Taichung City was rated as the most digitized city in the country this year for the first time, with more than 81 percent of residents having used computers and 77 percent having used the Internet, according to the results of an annual survey on the country's digital divide released yesterday.
In terms of digitization, Hsinchu City and Taipei City were ranked second and third, respectively. Taipei was ranked as the country's most digitized city in 2008.
The survey conducted by the Cabinet-level Research, Development and Evaluation Commission (RDEC) found that 67.6 percent of people above the age of 12 in Taiwan have accessed the Internet, representing little change from 68.5 percent recorded the previous year.
Based on the results of the survey, RDEC Minister Chu Chin-peng said during a press conference that Taiwan's wired population is estimated to be close to 14 million, compared to 13.71 million last year.
The RDEC pointed that although 78 out of every 100 households have access to the Internet, the connection rate for Taiwanese households remained little changed compared to 2008.
Among households with Internet connections, one in every three households considers connection fees to be a heavy financial burden, showing that fees are one of the barriers preventing more families from upgrading their information environment.

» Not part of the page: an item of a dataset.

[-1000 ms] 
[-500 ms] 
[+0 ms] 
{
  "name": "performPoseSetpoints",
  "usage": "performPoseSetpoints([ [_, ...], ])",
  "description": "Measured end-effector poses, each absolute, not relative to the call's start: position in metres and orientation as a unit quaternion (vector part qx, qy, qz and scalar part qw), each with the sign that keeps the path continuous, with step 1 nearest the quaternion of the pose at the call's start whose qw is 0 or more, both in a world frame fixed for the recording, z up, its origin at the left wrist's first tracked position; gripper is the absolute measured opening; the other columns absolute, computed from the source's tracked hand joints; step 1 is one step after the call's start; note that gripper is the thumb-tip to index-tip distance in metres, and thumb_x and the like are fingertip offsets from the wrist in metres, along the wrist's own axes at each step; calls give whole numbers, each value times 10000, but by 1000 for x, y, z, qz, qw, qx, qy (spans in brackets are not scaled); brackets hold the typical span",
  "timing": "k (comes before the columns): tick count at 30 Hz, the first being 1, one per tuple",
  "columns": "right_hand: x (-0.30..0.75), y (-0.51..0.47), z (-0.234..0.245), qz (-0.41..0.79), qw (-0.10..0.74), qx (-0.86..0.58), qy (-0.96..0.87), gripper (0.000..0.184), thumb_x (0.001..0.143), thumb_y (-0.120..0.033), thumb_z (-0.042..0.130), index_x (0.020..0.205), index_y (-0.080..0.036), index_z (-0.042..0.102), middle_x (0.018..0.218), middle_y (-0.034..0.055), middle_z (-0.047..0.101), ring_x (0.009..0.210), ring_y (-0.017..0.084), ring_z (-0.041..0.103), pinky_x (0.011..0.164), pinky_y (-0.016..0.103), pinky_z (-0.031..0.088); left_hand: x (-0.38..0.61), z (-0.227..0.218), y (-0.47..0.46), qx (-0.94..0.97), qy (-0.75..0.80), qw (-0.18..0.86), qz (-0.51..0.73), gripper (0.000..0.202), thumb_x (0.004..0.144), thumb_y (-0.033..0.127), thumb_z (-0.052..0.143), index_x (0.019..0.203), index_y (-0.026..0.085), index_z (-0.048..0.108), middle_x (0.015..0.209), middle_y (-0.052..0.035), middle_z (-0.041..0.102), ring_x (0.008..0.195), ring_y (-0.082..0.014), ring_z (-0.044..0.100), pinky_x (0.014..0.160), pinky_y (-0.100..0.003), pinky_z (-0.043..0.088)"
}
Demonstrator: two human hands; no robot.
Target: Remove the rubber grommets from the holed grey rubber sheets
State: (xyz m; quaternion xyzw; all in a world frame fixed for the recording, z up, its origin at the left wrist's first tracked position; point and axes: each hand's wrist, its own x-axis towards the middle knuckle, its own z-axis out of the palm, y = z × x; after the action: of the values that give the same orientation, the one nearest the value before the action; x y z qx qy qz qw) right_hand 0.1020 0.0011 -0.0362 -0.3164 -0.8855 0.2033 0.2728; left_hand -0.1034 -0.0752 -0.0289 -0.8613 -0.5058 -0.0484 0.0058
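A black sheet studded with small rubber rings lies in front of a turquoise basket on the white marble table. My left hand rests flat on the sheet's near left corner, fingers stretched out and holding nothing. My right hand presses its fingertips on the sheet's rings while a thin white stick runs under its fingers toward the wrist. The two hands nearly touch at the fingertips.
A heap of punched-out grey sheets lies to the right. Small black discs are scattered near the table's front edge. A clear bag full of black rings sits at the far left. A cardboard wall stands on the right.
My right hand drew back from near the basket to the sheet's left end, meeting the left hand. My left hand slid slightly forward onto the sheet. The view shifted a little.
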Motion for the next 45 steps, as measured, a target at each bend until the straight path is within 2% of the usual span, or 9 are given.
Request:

The results show that Internet users spend an average of 2.95 hours a day on the Internet -- nine minutes more than the average of 2.8 hours last year.
They also show that 67.1 percent of respondents in the 41-50 age group are Internet users, up from 64.2 percent last year, while the rate of Internet use in the 51-60 age group has edged down from 40.5 percent to 37.8 percent.
Among the Internet users, 52 percent have mobile phones with Internet connection, 38.2 percent have notebooks with Internet connection, and 9.9 percent have PDAs with Internet access.
However, 75 percent of Internet users said they do not use their mobile phones for Internet access, even though they believe that is a future trend, with 31 percent of the respondents citing high costs as the reason preventing them from using this service.
The survey results also show that Internet connection fees would need to be reduced to NT$500 monthly per household in order to reduce the financial burden on citizens and help attain the goal of providing universal Internet access.
The survey was carried out between July 13 and Aug. 21 among 16,133 people via telephone. It had a margin of error of 0.8 percentage points.